TASK DESCRIPTION => Output, word for word, the lines of this listing that fall between the line with "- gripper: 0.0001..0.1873" and the line with "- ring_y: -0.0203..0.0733", counting both of those lines, and no others.

RECORDED INFORMATION =>
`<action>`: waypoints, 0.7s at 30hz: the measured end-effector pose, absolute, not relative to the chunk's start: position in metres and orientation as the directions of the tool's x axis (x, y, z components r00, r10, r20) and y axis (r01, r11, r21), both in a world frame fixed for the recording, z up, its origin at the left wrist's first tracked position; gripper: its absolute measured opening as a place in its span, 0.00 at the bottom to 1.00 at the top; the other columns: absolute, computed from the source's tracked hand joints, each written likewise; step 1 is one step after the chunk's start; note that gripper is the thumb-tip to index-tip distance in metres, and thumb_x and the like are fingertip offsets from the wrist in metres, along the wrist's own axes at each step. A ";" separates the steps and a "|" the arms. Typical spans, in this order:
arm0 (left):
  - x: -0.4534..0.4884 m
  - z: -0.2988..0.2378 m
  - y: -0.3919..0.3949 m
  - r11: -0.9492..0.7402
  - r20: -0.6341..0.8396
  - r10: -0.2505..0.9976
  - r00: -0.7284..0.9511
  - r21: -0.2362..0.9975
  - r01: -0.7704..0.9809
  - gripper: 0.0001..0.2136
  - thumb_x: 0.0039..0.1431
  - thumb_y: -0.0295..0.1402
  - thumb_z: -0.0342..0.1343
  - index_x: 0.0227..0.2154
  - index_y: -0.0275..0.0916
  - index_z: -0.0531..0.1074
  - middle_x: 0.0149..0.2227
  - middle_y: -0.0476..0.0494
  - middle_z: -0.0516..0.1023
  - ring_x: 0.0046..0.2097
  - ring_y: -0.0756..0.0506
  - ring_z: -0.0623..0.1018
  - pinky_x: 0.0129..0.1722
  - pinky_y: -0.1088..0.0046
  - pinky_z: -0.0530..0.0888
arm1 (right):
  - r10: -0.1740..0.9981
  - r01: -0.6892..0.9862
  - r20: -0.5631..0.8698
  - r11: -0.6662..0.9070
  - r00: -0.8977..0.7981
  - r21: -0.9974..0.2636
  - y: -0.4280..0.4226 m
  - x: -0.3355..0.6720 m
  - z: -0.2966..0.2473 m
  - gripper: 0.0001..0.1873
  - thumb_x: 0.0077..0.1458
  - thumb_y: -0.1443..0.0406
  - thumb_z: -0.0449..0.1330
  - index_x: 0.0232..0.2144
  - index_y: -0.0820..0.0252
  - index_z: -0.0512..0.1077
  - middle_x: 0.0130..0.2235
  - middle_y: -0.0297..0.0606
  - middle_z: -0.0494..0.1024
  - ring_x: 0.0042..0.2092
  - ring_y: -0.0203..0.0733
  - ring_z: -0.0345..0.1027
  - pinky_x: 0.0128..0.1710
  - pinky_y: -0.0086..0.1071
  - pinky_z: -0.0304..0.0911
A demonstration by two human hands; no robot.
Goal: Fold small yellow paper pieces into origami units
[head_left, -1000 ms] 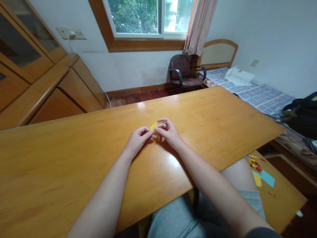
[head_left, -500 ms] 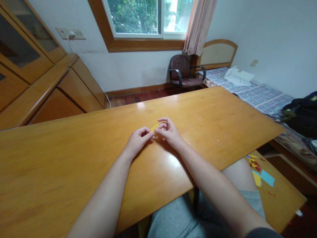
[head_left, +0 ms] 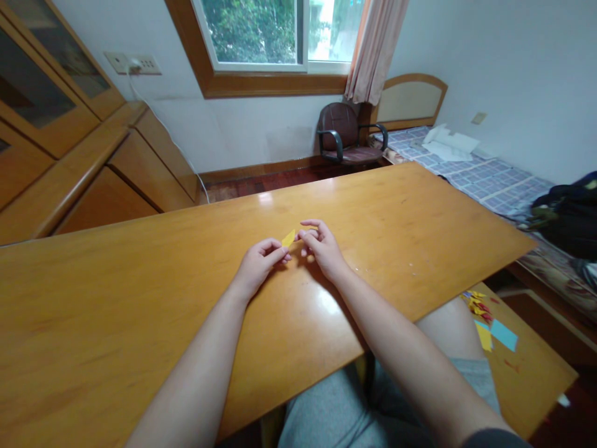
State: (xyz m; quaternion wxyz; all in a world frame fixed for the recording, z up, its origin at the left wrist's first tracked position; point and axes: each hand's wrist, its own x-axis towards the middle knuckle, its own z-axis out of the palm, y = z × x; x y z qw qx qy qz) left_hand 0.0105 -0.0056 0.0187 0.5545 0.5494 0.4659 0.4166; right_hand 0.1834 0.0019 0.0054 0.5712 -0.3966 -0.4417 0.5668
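Note:
A small folded yellow paper (head_left: pixel 288 238) is held just above the wooden table (head_left: pixel 140 298), near its middle. My left hand (head_left: pixel 259 263) pinches the paper's near end between thumb and forefinger. My right hand (head_left: pixel 323 246) is curled beside it, its fingertips pinched at the paper's right side; most of the paper is hidden by the fingers.
A low wooden stool (head_left: pixel 527 367) at my right knee carries several coloured paper pieces (head_left: pixel 489 326). Cabinets (head_left: pixel 69 155) line the left wall. An office chair (head_left: pixel 345 134) and a bed (head_left: pixel 494 180) with a dark bag (head_left: pixel 571 214) stand behind and to the right.
My right hand has shifted slightly right and away, so more of the yellow paper's tip shows between the hands. The left hand has barely moved.

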 end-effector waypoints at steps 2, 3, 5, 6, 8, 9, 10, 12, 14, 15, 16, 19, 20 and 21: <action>0.011 0.018 -0.005 0.048 -0.059 0.973 0.224 0.998 0.051 0.15 0.47 0.45 0.66 0.24 0.38 0.73 0.27 0.45 0.80 0.28 0.48 0.76 0.32 0.72 0.71 | 0.998 -0.289 0.064 0.054 -0.026 -0.956 0.002 0.183 0.006 0.21 0.51 0.53 0.65 0.43 0.56 0.67 0.32 0.29 0.77 0.22 0.28 0.63 0.22 0.24 0.56; 0.011 0.017 -0.004 0.044 -0.055 0.972 0.227 0.997 0.056 0.15 0.48 0.45 0.66 0.25 0.38 0.73 0.27 0.45 0.80 0.28 0.48 0.75 0.32 0.72 0.71 | 0.997 -0.280 0.071 0.061 -0.026 -0.958 0.003 0.183 0.006 0.20 0.51 0.53 0.65 0.42 0.57 0.69 0.32 0.29 0.77 0.23 0.28 0.63 0.22 0.25 0.57; 0.010 0.016 -0.004 0.028 -0.043 0.971 0.235 0.997 0.068 0.14 0.49 0.45 0.65 0.25 0.38 0.74 0.27 0.45 0.80 0.29 0.48 0.75 0.32 0.72 0.72 | 0.996 -0.251 0.083 0.072 -0.031 -0.965 0.003 0.182 0.006 0.18 0.51 0.53 0.65 0.38 0.58 0.72 0.33 0.31 0.76 0.25 0.29 0.64 0.25 0.26 0.59; 0.010 0.016 -0.003 0.019 -0.036 0.970 0.241 0.997 0.074 0.14 0.49 0.45 0.65 0.25 0.38 0.74 0.27 0.45 0.80 0.29 0.48 0.76 0.33 0.72 0.72 | 0.996 -0.234 0.085 0.075 -0.034 -0.969 0.003 0.182 0.005 0.17 0.50 0.53 0.65 0.37 0.58 0.73 0.33 0.31 0.76 0.26 0.29 0.64 0.26 0.26 0.59; 0.010 0.015 -0.003 0.009 -0.030 0.967 0.254 0.996 0.084 0.14 0.50 0.44 0.65 0.26 0.38 0.74 0.28 0.45 0.79 0.30 0.48 0.76 0.33 0.72 0.72 | 0.996 -0.204 0.081 0.073 -0.035 -0.976 0.003 0.183 0.003 0.16 0.50 0.54 0.66 0.34 0.59 0.74 0.32 0.31 0.76 0.27 0.30 0.64 0.28 0.27 0.60; 0.010 0.015 -0.003 0.009 -0.031 0.965 0.260 0.996 0.088 0.14 0.50 0.44 0.65 0.26 0.38 0.74 0.28 0.45 0.79 0.30 0.48 0.76 0.34 0.72 0.72 | 0.996 -0.194 0.078 0.070 -0.035 -0.978 0.003 0.183 0.003 0.15 0.50 0.54 0.66 0.34 0.59 0.75 0.30 0.31 0.75 0.27 0.31 0.65 0.29 0.27 0.60; 0.010 0.015 -0.003 0.010 -0.034 0.964 0.263 0.996 0.090 0.14 0.50 0.44 0.65 0.26 0.38 0.74 0.28 0.45 0.79 0.30 0.48 0.76 0.34 0.72 0.71 | 0.996 -0.189 0.077 0.069 -0.033 -0.980 0.003 0.183 0.002 0.15 0.49 0.55 0.67 0.34 0.59 0.75 0.29 0.30 0.75 0.27 0.31 0.65 0.29 0.27 0.60; 0.011 0.015 -0.003 0.025 -0.045 0.964 0.264 0.997 0.080 0.14 0.50 0.45 0.65 0.27 0.38 0.74 0.29 0.46 0.79 0.30 0.49 0.76 0.34 0.73 0.71 | 0.996 -0.186 0.081 0.074 -0.031 -0.980 0.003 0.183 0.002 0.14 0.49 0.55 0.67 0.33 0.60 0.75 0.27 0.29 0.74 0.27 0.31 0.64 0.30 0.28 0.60; 0.012 0.015 -0.003 0.048 -0.059 0.966 0.252 0.998 0.050 0.15 0.49 0.45 0.66 0.28 0.37 0.74 0.28 0.46 0.79 0.30 0.49 0.76 0.33 0.73 0.72 | 0.996 -0.193 0.086 0.079 -0.031 -0.978 0.002 0.184 0.002 0.14 0.48 0.56 0.67 0.32 0.59 0.75 0.26 0.29 0.73 0.26 0.32 0.64 0.30 0.28 0.60; 0.013 0.015 -0.003 0.059 -0.064 0.969 0.240 0.998 0.031 0.16 0.49 0.45 0.66 0.28 0.37 0.74 0.28 0.46 0.79 0.30 0.49 0.76 0.33 0.73 0.72 | 0.996 -0.198 0.085 0.077 -0.031 -0.977 0.002 0.183 0.002 0.14 0.48 0.56 0.67 0.31 0.59 0.75 0.26 0.29 0.73 0.26 0.32 0.63 0.30 0.28 0.60; 0.013 0.015 -0.003 0.066 -0.066 0.972 0.224 0.998 0.010 0.16 0.48 0.45 0.66 0.29 0.37 0.73 0.29 0.46 0.79 0.29 0.50 0.75 0.33 0.73 0.71 | 0.996 -0.202 0.083 0.075 -0.033 -0.977 0.002 0.183 0.003 0.14 0.48 0.56 0.67 0.31 0.59 0.74 0.26 0.29 0.73 0.26 0.31 0.63 0.29 0.28 0.59; 0.013 0.012 -0.001 0.061 -0.054 0.985 0.164 0.997 -0.039 0.17 0.47 0.44 0.67 0.33 0.38 0.73 0.30 0.46 0.80 0.28 0.50 0.75 0.31 0.74 0.71 | 0.996 -0.211 0.075 0.064 -0.044 -0.975 0.002 0.182 0.002 0.13 0.47 0.57 0.68 0.31 0.59 0.74 0.26 0.28 0.73 0.26 0.31 0.63 0.29 0.27 0.59; 0.013 0.011 -0.001 0.054 -0.047 0.988 0.146 0.998 -0.040 0.17 0.46 0.44 0.68 0.34 0.38 0.73 0.31 0.46 0.80 0.28 0.50 0.75 0.30 0.75 0.71 | 0.996 -0.212 0.074 0.062 -0.051 -0.975 0.002 0.182 0.002 0.13 0.47 0.58 0.68 0.31 0.59 0.74 0.26 0.28 0.73 0.25 0.31 0.63 0.29 0.27 0.58; 0.012 0.009 0.000 0.042 -0.037 0.991 0.129 0.999 -0.033 0.17 0.46 0.44 0.68 0.34 0.38 0.73 0.31 0.46 0.80 0.28 0.50 0.74 0.30 0.75 0.71 | 0.996 -0.212 0.074 0.061 -0.057 -0.975 0.002 0.182 0.001 0.13 0.47 0.58 0.68 0.31 0.59 0.73 0.26 0.28 0.73 0.25 0.31 0.63 0.28 0.27 0.58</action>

EXERCISE RESULT =>
  - gripper: 0.0001..0.1873
  - thumb_x: 0.0077..0.1458
  - thumb_y: -0.1443..0.0406
  - thumb_z: -0.0449..0.1330
  - index_x: 0.0232..0.2144
  - index_y: -0.0820..0.0252
  - index_z: -0.0512..0.1077
  - middle_x: 0.0130..0.2235
  - middle_y: -0.0297..0.0606
  - middle_z: -0.0494..0.1024
  - ring_x: 0.0042..0.2092
  - ring_y: -0.0203..0.0733

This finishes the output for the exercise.